Returns a Promise that resolves value of the given cell for the book. For example, if the @d3/bar-chart notebook is loaded, then .value("color") would return "steelblue", .value("height") would return 500, and .value("data) would return the 26-length JS array containing the data.

Keep in mind that the value return is serialized from the browser to Node, see below for details.

notebook.redefine(cell, value)

Redefine a specific cell in the Notebook runtime to a new value. cell is the name of the cell that will be redefined, and value is the value that cell will be redefined as. If cell is an object, then all of the object's keys/values will be redefined on the notebook (e.g. cell={a:1, b:2} would redefine cell a to 1 and b to 2).

Keep in mind that the value return is serialized from the browser to Node, see below for details.

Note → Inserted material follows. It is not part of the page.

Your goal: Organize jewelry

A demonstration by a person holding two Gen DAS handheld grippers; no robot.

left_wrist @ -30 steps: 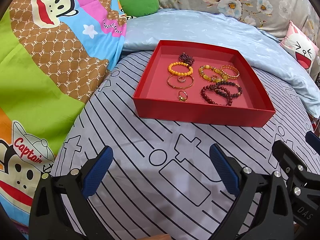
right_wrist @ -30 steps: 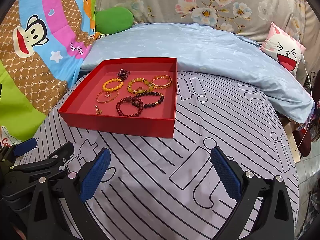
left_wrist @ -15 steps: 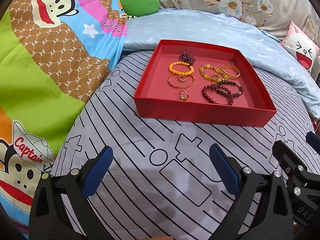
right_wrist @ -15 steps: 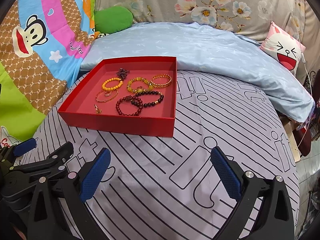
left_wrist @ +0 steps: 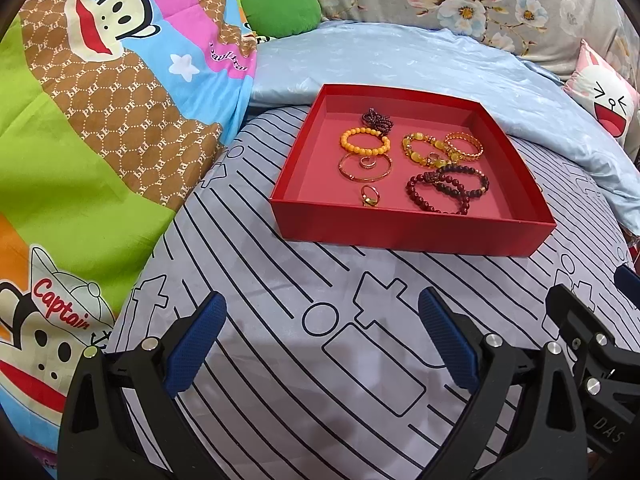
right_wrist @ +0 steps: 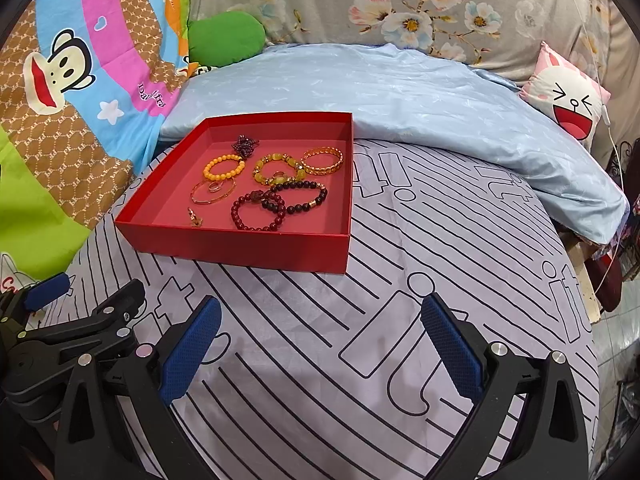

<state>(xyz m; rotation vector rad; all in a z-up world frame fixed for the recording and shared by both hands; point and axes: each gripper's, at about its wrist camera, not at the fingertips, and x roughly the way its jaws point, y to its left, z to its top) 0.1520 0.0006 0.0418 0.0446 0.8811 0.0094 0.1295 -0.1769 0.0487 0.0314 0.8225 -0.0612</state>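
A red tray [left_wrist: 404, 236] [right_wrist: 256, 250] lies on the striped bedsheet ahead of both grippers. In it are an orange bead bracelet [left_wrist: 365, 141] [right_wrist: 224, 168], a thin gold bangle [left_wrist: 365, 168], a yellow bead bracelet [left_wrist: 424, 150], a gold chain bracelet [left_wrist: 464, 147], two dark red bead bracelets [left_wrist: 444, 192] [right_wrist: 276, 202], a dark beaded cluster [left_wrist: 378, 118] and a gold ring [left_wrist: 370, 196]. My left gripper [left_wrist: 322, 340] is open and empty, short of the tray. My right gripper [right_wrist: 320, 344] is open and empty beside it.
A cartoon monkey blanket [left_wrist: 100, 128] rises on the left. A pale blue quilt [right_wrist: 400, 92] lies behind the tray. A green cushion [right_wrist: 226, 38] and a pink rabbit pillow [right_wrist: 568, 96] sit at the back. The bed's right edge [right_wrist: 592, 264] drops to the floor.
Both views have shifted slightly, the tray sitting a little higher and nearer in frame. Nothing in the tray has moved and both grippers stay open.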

notebook.screenshot(cell, path, options)

Take a screenshot of the container of the element that contains the rendered value of cell. path is the path of the saved screenshot (PNG), and options is any extra options that get added to the underlying Puppeteer .screenshot() function (list of options here). For example, if the @d3/bar-chart notebook is loaded, notebook.screenshot('chart')

notebook.svg(cell, path)

If cell is a SVG cell, this will save that cell's SVG into path, like .screenshot(). Keep in mind, the browser's CSS won't be exported into the SVG, so beware of styling with class.

notebook.pdf(path, options)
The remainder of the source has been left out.